While everyone seems to think/expect that we’ve seen another event like last year that the market will quickly put behind it and move on to new highs, this one may not play out the same way. There is a lot of recency bias type thinking out there, so we very much have to be prepared for anything and make minor adjustments along the way instead of taking on aggressive, one-directional positioning like before.

If there is an attempt to target and fill last week’s big unfilled gap (which seems at least possible), I will be watching to see if price finds trailing support at the major moving averages (especially the 200 day). It is quite an achievement to see price rally above all of these levels last week. It would be an even greater achievement to hold above them on any throwback retests.

I will also be keeping an eye on the AVWAPs for potential trailing support levels. With overbought conditions back in effect, we want to see prices continue to remain overbought for even longer as a sign that price action is improving, not just a severe oversold bounce and nothing more.

After this lengthy period of consolidation combined with the five-week nearly -10% drawdown from the fury, markets will be hoping that was enough to stage another “shake out, then breakout” move we’ve seen so often before.

That seems overly optimistic all things considered, but we are keeping an open mind.


Performance Matrix

Given the significant strength seen since the last day of the first quarter, we should take note of the early improvement trends so far in April and the second quarter.

While weakness in energy-related stocks and commodities will come as no surprise due to the reduced war-premium, a few additional themes include:

  • Stocks viewed as benefiting from the AI revolution significantly outperformed (chips, memory, computing, hardware, telecom, robotics, industrial automation, nanotechnology, rare earths)

  • Stocks viewed as losers from the AI revolution were significantly weaker (software and cybersecurity)

  • Stocks related to the space industry outperformed (satellites, infrastructure, data analytics, logistics and launch services, etc.)

Best Performers: Semiconductors (SMH), South Korea (EWH), S&P 500 Momentum (SPMO), S&P 500 Pure Growth (RPG), Spin-Offs (CSD), Turkey (TUR), Quantum Computing (QTM), Netherlands (EWN), Taiwan (EWT), and Gold Miners (GDX)
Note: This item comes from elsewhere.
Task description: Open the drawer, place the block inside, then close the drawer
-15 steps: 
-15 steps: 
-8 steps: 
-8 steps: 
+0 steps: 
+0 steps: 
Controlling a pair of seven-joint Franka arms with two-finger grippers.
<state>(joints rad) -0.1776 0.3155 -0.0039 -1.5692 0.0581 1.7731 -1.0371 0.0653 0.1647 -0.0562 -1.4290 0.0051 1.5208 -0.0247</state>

Worst Performers: Sugar (CANE), Natural Gas (UNG), Wheat (WEAT), Oil & Gas Exploration (XOP), Energy (XLE), Energy Equal Weight (RSPG), Gasoline (UGA), Cloud Computing (SKYY), Software (XSW), and Energy Commodities (DBE).

A few reminders:
• Watch breadth, not just index levels
• Monitor leadership consistency, not one-day moves
• Track reaction to news rather than news itself
• Pay attention to how dips are bought or sold


My Take

After threatening to blast Iran back to the stone age during Easter weekend, it was quite a turn of events over just a few days, even for Trump

With the Iran war “already won” and any and all potential negative impacts “only transitory,” the hope on the Street is that the correction has finished and the market has “reset itself” for much better days ahead.

Trump said as much last Thursday morning:

In other words, the old “let’s knock them down, so we can ride them back up” game. After all, those mid-term poll numbers aren’t going to improve all by themselves!

While it wasn’t the “It is a great time to buy!” tweet, perhaps this was enough now that the U.S. Navy is effectively in charge of the Strait of Hormuz toll booth?

My perspective is that as much as we want to believe the Iran war risk has been removed for good, it is still possible it may not play out that way.